At least two mechanisms contribute to futile recanalization after cerebral large vessel occlusions (LVO): (i) the no reflow phenomenon as evidenced by randomly distributed areas without return of blood flow despite reperfusion of large cerebral arteries, and (ii) ischemia/reperfusion (I/R) injury, the paradoxically harmful aspect of blood flow return in transiently ischemic organs. There is accumulating evidence from experimental stroke models that platelets and leukocytes interact and partly obstruct the microvasculature under LVO, and that platelet-driven inflammation (designated thrombo-inflammation) extends into the reperfusion phase and causes I/R injury. Blocking of platelet glycoprotein receptors (GP) Ib and GPVI ameliorated inflammation and I/R injury providing novel therapeutic options. Recently, MRI studies confirmed a significant, up to 40% infarct expansion after recanalization in AIS thereby proofing the existance of I/R injury in the human brain. Moreover, analysis of minute samples of ischemic arterial blood aspirated directly from the pial cerebral collateral circulation under LVO during the routine EVT procedure confirmed platelet activation and platelet-driven leukocyte accumulation in AIS and, thus, the principal transferability of pathophysiological stroke mechanisms from rodents to man. Two recently published clinical phase 1b/2a trials targeted (thrombo-) inflammation in AIS: The ACTIMIS trial targeting platelet GPVI by glenzocimab provided encouraging safety signals in AIS similar to the ApTOLL trial targeting toll-like receptor 4, a central receptor guiding stroke-induced innate immunity. However, both studies were not powered to show clinical efficacy.

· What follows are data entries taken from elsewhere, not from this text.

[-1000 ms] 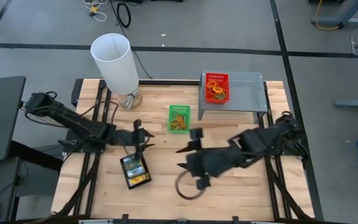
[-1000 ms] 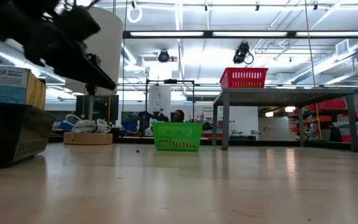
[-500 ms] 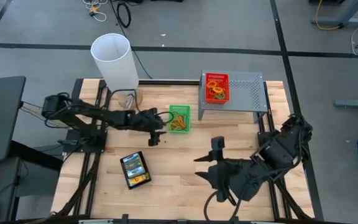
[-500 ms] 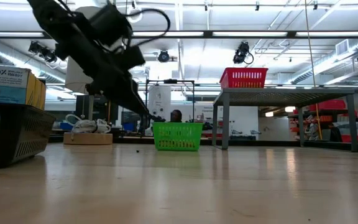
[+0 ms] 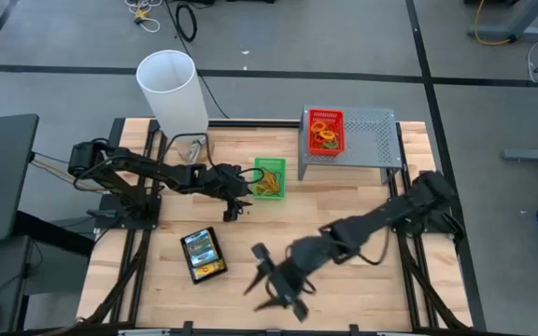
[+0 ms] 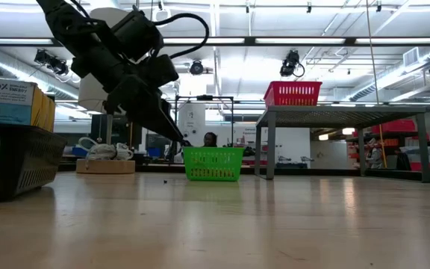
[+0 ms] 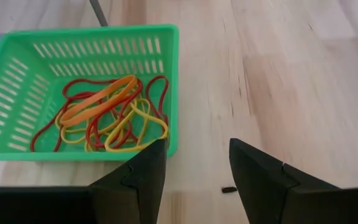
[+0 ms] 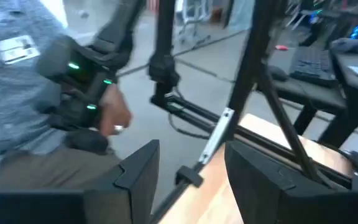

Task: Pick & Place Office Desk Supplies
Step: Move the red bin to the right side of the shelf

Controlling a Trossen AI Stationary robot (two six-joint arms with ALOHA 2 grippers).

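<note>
Wooden tabletop [image 5: 362, 201] planks are carrying everything here. At the far left, the left arm is reaching out from its base toward the middle, and the left claw [image 5: 234, 189] is hanging just beside the green tray [image 5: 270, 178], at the tray's left edge. In the left wrist view its two dark fingers [image 7: 143, 175] are standing spread apart with bare wood between them, pinching nothing, and the near wall of the green tray [image 7: 92, 151] is lying just ahead of them. Inside that tray, rubber bands [image 7: 104, 118] in orange, red and yellow are lying in a loose tangle. The low view is showing the same arm slanting down toward the green tray [image 6: 213, 164].

Behind the left arm, a tall white cylinder [image 5: 173, 93] is standing at the back edge. Nearer the front, a black tray [image 5: 203, 255] is sitting on the wood with a yellow-green crayon box [image 5: 203, 250] in it; the low view is showing that black tray [image 6: 13, 161] close by, with boxes inside.

Right of the green tray, a grey metal riser [image 5: 372, 138] is carrying a red tray [image 5: 325, 132] with coloured bands in it.

Farther right, the right arm is stretching from its base across to the front edge, where the right claw [image 5: 274, 285] is hovering with fingers spread and holding nothing. Its wrist view is looking past the table edge at a person's hand [image 8: 112, 116] gripping a dark device.
</note>
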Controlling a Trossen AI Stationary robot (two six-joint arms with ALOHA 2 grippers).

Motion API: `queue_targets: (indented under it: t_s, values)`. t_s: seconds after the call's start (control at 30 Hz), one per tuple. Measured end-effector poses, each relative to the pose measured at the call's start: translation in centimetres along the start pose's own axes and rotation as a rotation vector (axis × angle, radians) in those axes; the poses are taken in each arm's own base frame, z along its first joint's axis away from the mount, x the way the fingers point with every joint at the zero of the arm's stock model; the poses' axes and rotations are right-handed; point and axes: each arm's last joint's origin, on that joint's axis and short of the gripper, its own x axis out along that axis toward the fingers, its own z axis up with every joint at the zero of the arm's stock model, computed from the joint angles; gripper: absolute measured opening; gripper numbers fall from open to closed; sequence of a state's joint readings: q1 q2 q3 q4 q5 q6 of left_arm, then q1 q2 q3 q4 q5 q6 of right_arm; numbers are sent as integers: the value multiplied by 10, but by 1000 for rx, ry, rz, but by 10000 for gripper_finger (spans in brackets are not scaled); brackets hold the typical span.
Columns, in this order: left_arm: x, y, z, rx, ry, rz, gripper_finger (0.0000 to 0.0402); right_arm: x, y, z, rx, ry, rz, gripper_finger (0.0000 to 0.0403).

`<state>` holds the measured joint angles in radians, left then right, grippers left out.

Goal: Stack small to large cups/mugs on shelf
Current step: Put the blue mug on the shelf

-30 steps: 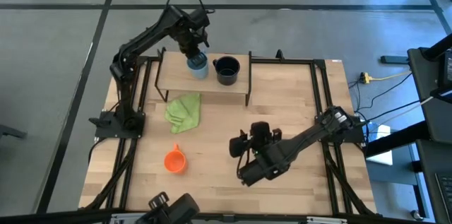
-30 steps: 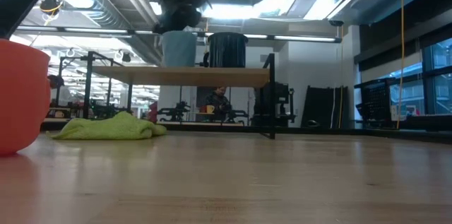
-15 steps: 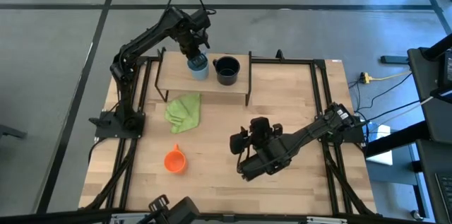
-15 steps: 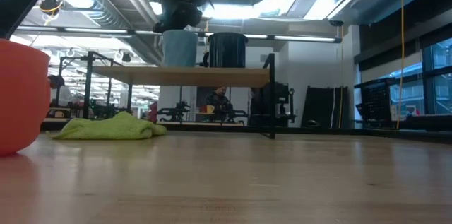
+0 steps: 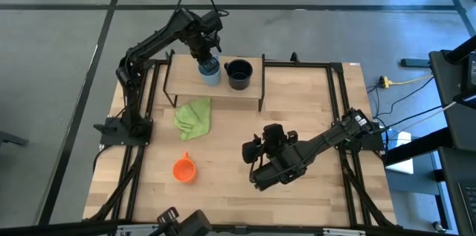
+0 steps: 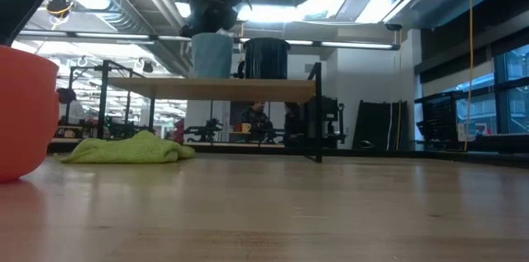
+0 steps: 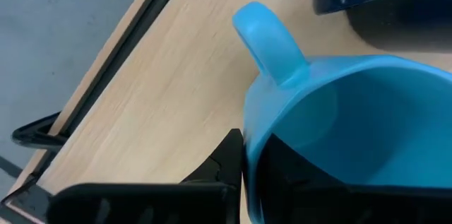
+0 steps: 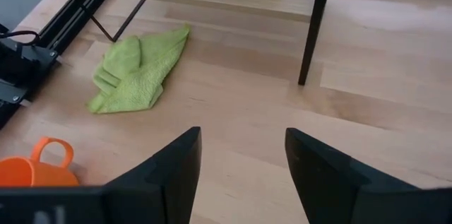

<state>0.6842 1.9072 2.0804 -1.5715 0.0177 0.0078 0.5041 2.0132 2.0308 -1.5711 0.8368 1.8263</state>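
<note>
On the shelf [image 5: 186, 87], the left pincer [image 5: 206, 59] is clamped on the rim of the light blue mug [image 5: 210, 71], which stands just beside the black mug [image 5: 238, 74]. The orange mug [image 5: 184, 169] sits on the desk [image 5: 312, 117] near a green cloth [image 5: 193, 118]. Over the desk's middle, the right pincer [image 8: 240, 167] hangs with fingers apart.

Your overhead's evenly lit, soft shadows; low view gets ceiling-light [image 6: 273, 14] glare, and the near orange mug [image 6: 25, 113] is blurry.
</note>
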Motion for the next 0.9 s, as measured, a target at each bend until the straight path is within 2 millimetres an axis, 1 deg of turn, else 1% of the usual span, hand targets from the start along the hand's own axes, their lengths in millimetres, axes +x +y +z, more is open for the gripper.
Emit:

The fact that the significance of I/R injury in AIS has recently been formally established and given the decisive role of platelet-leukocytes interactions herein, new avenues for adjunct stroke treatments emerge. Adjusted study designs to increase the probability of success are of outmost importance and we look forward from what can be learned from the so far unpublished, presumbably negative ACTISAFE and MOST trials.
尽管血管内血栓切除术(EVT)后再通率高达90%以上,但约50%接受治疗的急性缺血性卒中(AIS)患者的临床结局仍然较差。人们急切期待能增强再通有益效果的新治疗方法,但这需要深入的机制研究来解释和克服无效再通。
脑大动脉闭塞(LVO)后无效再通至少有两种机制:(i)无复流现象,表现为尽管大脑大动脉再灌注,但仍有随机分布的无血流回流区域;(ii)缺血/再灌注(I/R)损伤,即短暂缺血器官中血流恢复带来的矛盾性有害方面。来自实验性卒中模型的证据越来越多,表明在LVO情况下血小板和白细胞相互作用并部分阻塞微血管,且血小板驱动的炎症(称为血栓炎症)会持续到再灌注阶段并导致I/R损伤。阻断血小板糖蛋白受体(GP)Ib和GPVI可减轻炎症和I/R损伤,提供了新的治疗选择。最近,MRI研究证实AIS患者再通后梗死灶显著扩大,扩大率高达40%,从而证明人脑存在I/R损伤。此外,在常规EVT手术期间,对LVO情况下直接从软脑膜脑侧支循环抽吸的缺血动脉血微量样本进行分析,证实了AIS患者中血小板活化和血小板驱动的白细胞聚集,因此,病理生理卒中机制从啮齿动物到人类具有主要的可转移性。最近发表的两项1b/2a期临床试验针对AIS中的(血栓)炎症:通过glenzo cimab靶向血小板GPVI的ACTIMIS试验在AIS中提供了令人鼓舞的安全信号,类似于靶向Toll样受体4的ApTOLL试验,Toll样受体4是指导卒中诱导的固有免疫的核心受体。然而,两项研究均未设定显示临床疗效的效力。
最近正式确立了I/R损伤在AIS中的重要性,且鉴于血小板 - 白细胞相互作用在此过程中的决定性作用,出现了辅助性卒中治疗的新途径。调整研究设计以提高成功概率至关重要,我们期待从未发表的、可能为阴性的ACTISAFE和MOST试验中能学到什么。